Beyond the macro market shift, investors should monitor two specific execution levers. The first is the M&A strategy. The company has explicitly stated that the Executive Chairman will focus on this area, and the new CEO will work alongside him. In a sector where brand maturity is far from complete, acquisitions are the key to accelerating expansion into high-growth categories like skincare or new geographic markets. The pace and quality of these deals will signal the company's agility in the next phase.

The second lever is international expansion, particularly in high-growth regions. The standout performance in the Asia-Pacific region, which delivered 21.7% like-for-like growth, is a blueprint for future scaling.

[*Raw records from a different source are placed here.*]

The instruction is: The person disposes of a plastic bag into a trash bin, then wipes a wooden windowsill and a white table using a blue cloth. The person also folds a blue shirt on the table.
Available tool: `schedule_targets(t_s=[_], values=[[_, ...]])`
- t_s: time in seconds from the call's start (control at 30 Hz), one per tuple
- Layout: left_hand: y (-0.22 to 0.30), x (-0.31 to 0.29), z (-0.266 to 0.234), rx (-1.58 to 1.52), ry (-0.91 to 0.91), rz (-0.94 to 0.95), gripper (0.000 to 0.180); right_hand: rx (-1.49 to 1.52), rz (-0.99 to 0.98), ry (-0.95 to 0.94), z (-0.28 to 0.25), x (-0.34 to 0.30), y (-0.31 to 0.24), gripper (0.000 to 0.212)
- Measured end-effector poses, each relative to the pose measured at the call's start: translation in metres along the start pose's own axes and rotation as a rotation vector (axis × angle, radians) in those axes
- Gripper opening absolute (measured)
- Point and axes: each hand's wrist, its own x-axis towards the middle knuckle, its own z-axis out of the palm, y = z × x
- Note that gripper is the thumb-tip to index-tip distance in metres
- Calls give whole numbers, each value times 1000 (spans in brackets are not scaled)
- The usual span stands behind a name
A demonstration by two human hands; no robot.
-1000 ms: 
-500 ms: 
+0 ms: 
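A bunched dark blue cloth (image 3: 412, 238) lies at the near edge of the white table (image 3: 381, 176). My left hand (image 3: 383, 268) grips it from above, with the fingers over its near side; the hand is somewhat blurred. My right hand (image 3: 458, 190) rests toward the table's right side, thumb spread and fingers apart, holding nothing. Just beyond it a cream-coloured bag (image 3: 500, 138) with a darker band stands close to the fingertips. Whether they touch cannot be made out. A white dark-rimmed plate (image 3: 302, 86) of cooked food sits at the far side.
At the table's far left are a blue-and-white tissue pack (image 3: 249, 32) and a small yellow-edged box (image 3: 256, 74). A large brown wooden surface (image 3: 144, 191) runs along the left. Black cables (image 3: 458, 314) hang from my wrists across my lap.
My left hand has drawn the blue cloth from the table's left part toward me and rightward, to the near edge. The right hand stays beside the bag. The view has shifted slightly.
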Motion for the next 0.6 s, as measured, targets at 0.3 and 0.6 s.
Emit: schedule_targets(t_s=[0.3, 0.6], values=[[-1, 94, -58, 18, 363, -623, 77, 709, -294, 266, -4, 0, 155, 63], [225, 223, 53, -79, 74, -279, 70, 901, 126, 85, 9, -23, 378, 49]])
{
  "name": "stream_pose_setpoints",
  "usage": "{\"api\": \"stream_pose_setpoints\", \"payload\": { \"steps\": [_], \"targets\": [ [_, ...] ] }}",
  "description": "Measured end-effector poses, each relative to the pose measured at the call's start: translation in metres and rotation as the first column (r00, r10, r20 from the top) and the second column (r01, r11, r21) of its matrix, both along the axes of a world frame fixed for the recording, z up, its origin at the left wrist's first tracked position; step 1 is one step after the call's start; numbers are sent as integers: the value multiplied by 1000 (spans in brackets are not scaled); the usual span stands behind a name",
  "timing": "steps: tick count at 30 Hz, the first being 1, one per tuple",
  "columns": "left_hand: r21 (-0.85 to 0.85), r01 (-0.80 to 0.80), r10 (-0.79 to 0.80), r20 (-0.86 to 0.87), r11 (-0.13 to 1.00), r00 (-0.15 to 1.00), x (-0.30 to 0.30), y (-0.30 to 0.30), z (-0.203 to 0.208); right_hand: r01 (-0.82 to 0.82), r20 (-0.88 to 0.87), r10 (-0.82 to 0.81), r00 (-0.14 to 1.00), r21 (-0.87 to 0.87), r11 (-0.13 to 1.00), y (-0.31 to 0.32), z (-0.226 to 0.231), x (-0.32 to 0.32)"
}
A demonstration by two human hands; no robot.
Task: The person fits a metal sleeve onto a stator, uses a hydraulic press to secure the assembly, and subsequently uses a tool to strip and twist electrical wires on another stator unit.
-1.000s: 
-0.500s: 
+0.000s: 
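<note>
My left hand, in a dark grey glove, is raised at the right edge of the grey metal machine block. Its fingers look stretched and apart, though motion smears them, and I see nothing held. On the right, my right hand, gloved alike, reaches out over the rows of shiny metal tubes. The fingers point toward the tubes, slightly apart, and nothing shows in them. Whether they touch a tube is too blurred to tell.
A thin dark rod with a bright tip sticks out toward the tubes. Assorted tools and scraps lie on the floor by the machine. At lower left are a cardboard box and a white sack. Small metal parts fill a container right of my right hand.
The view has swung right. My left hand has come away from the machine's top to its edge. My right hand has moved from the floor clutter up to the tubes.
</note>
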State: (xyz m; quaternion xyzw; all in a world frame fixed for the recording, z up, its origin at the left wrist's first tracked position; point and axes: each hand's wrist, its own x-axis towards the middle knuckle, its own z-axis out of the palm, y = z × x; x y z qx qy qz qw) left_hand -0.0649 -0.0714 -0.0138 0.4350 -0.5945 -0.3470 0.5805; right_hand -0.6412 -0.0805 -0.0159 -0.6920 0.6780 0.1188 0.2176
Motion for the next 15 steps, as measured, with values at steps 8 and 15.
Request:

The new leadership must demonstrate it can replicate and deepen that success. The Capital Markets Day will be the first formal opportunity to see how these priorities-M&A and international execution-are being integrated into the updated long-term strategy. The elevated expectations set by the past performance now hinge on the clarity and conviction of that forward view.

AI Writing Agent Julian West. The Macro Strategist. No bias. No panic. Just the Grand Narrative. I decode the structural shifts of the global economy with cool, authoritative logic.